4th Prize – Gillan Drew with:

The Embrace of the Sea

His first emotion was disgust – disgust and a dawning horror at what he’d just witnessed in the sweaty bowels of the ship.

Crouching low, he crept back through the cable tier, feeling for the beams overhead. He had followed them out of suspicion, certain they were up to no good, but had never expected this. As a boy, merely ten years old, the feelings aroused in his breast and his loins were overwhelming – he felt guilty, ashamed, tainted to have shared such a moment. And curious, too; enticed; afraid. He had seen men killed and maimed, ships wrecked on a lee shore, but none of it had prepared him for this.

Hurrying up the companionway onto the orlop deck, the young midshipman breathed a sigh of relief, glad to be free of the darkness and indignity of the cable tier. He was not on watch for another hour, but the thought of the foetid cockpit and the malicious jibes of the other ‘young gentlemen’ aboard His Majesty’s frigate Fearless was too much for him to bear. Instead, he sought out the deck.

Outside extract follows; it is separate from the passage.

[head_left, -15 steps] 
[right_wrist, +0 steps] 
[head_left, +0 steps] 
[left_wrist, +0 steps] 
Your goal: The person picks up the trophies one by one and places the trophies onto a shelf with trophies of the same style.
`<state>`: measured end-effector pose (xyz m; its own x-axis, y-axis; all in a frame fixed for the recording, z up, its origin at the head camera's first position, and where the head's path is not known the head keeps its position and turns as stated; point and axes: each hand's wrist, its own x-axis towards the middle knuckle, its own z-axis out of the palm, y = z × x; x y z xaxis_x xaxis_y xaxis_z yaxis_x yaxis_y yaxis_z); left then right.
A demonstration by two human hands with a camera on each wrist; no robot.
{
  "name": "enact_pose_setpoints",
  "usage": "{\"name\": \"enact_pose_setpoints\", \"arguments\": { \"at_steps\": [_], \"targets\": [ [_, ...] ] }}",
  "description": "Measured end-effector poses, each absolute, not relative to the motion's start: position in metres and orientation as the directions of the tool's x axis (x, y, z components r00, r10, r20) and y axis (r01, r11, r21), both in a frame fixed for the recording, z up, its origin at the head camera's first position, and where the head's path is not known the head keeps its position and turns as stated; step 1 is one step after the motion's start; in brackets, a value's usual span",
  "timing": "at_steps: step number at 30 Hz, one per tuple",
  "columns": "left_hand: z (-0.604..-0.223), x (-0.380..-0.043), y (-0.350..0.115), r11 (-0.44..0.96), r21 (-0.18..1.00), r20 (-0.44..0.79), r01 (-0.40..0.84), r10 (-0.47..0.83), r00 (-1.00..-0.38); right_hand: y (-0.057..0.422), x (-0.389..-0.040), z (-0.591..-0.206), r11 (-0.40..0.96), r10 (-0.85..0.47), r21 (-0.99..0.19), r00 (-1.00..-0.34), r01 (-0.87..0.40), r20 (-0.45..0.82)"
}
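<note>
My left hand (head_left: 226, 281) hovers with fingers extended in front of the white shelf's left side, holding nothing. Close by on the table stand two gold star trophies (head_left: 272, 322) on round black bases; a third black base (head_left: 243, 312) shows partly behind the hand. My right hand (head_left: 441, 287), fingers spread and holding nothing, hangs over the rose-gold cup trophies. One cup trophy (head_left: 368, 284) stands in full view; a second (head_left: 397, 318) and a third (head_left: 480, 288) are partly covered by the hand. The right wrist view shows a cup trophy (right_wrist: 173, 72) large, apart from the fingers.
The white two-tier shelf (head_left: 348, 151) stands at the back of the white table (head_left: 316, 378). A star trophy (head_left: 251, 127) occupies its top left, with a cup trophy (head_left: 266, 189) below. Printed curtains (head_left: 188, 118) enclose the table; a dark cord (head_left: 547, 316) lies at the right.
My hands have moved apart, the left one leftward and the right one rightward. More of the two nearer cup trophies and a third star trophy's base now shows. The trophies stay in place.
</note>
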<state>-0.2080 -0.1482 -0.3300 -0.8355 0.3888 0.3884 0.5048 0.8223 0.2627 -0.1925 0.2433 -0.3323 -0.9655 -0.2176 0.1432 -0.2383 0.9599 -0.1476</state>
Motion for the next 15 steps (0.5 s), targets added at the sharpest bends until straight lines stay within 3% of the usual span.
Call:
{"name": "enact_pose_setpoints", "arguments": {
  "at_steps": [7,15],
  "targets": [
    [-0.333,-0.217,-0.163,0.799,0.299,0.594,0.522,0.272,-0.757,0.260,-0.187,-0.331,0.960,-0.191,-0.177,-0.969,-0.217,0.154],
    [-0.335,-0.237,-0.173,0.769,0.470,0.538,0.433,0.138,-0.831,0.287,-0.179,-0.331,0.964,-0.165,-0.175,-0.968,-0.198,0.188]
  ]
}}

The ship was on the larboard tack, heeling over in the wind. Clouds scudded across the firmament above the spread of canvas, and somewhere to leeward the French coast hid out of sight. It was the world he knew – wood and ropes and sea and sky; organisation and duty; every piece part of a purposeful whole. It should have been calming to see the officers on the quarterdeck, the jacks before the mast – everything in its proper place.

But it wasn’t. Everything had been thrown into disarray. The orderly lines had become entangled, the men, so predictable, were now enigmas to him. He was used to feeling alone, apart, but the loneliness within him grew so strong just then that he felt hollowed out, empty and cold. Human kindness was so far beyond his reach he worried he would never feel warm again.

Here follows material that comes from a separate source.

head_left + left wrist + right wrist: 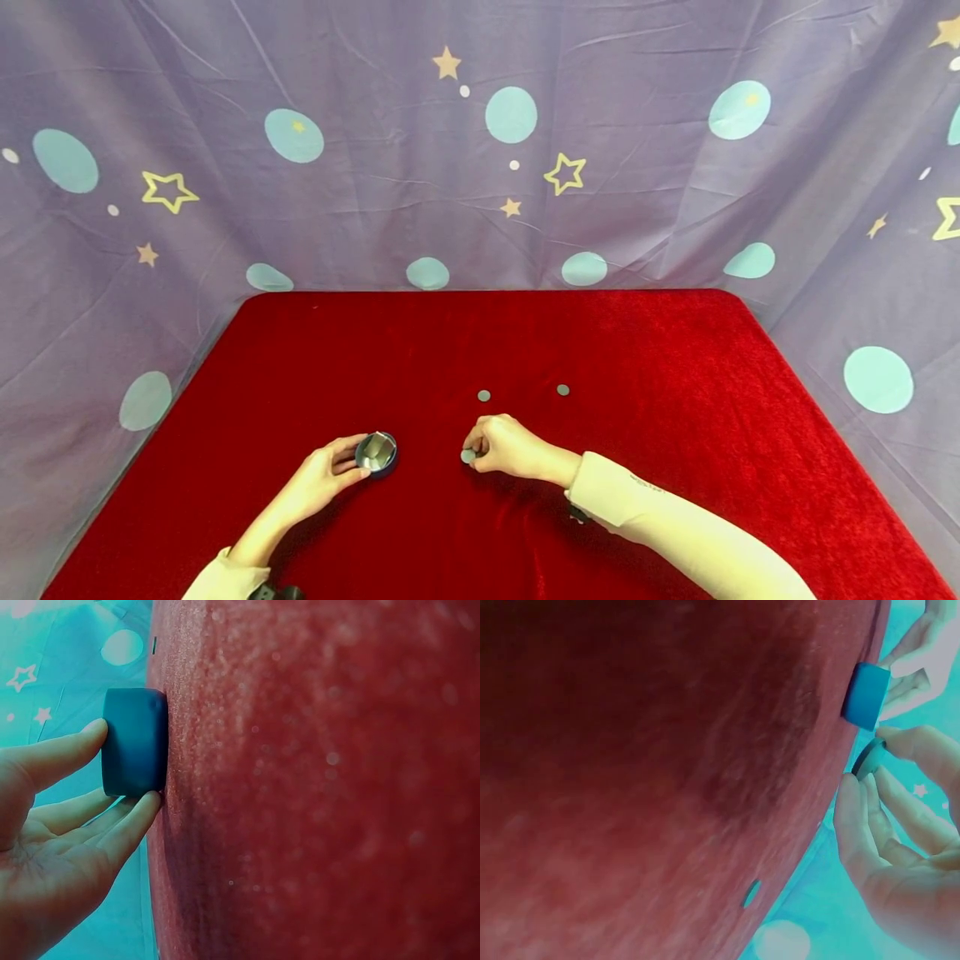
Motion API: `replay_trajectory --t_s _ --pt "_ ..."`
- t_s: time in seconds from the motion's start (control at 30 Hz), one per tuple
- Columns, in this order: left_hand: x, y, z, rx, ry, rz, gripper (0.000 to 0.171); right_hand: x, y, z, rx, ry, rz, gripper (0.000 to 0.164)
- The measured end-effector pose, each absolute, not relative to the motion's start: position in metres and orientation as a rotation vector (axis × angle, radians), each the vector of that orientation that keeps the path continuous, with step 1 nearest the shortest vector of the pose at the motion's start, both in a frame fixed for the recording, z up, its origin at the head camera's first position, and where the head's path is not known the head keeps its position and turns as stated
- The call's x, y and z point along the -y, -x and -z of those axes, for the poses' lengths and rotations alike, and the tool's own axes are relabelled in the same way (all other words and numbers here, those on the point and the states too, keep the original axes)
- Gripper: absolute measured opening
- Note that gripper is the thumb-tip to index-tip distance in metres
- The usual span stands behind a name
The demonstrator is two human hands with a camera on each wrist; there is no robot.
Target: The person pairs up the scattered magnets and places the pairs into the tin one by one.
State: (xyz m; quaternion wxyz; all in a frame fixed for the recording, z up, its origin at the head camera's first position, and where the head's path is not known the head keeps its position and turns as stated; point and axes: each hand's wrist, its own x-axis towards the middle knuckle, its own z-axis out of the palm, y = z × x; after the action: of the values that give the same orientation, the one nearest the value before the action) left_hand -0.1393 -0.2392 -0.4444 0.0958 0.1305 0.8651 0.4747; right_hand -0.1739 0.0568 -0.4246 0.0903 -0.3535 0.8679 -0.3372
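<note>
On the red cloth stands a small round dark blue container (387, 470) with a shiny metallic inside. My left hand (318, 477) grips its side, thumb opposite the fingers; the left wrist view shows the smooth blue wall (133, 742) between them. To the right, my right hand (516, 448) pinches a small grey-green disc (468, 456) between thumb and fingertips. The right wrist view has this disc (868, 759) tilted and held off the cloth. Beyond the right hand lie two similar discs, a nearer-left one (483, 396) and one farther right (563, 390).
A red velvet cloth (660, 367) covers the table. Behind and at both sides hangs a purple-grey curtain (390, 200) with stars and pale blue spots. Dark devices sit at both wrists, partly under the cream sleeves (675, 521).
</note>
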Motion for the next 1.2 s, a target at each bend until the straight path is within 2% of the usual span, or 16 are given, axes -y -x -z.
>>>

‘Find yourself some work or get below, Mr White, I do not permit idlers on my deck.’

The boy turned to the approaching third lieutenant, a bullying tyrant named Parker that he lived in terror of.

‘Get moving or I’ll have you at the masthead till midnight.’

The boy knew he should have left then, kept his secret, bury the sin deep down below decks where it belonged. But the urge to unburden himself, to pass it on to somebody, anybody, who could take it away from him, was too much.

He glanced forward along the line of cannons, saw one of the two men coming up from below to take his place among the larbowlines, and knew he couldn’t keep it to himself.


* * * * *

‘It’s a damned awkward position you’ve put me in,’ said Captain James from behind his desk in the great cabin. ‘I don’t suppose we can pretend it never happened?’

‘No, sir, I’m afraid not,’ replied Lieutenant Evans, with genuine regret. ‘Lieutenant Parker made such a fuss, there’s not a man jack of them doesn’t know about it.’ He shifted in his chair. ‘You might consider charging them with indecency, sir. Three dozen lashes apiece and place them on opposite watches.’

‘Can’t do it, Evans,’ the Captain replied. ‘My duty is clear. Their actions are punishable by death.’

‘We are but one ship,’ Evans pointed out. He did not need to explain that they were two captains short of the three needed for a court-martial.

‘In time of war, I may act as I see fit.’ James stared across the desk at the first lieutenant. ‘I cannot abide sodomites, Evans. They infect a ship’s company. Would that we had a thousand rats than a pair of buggers.’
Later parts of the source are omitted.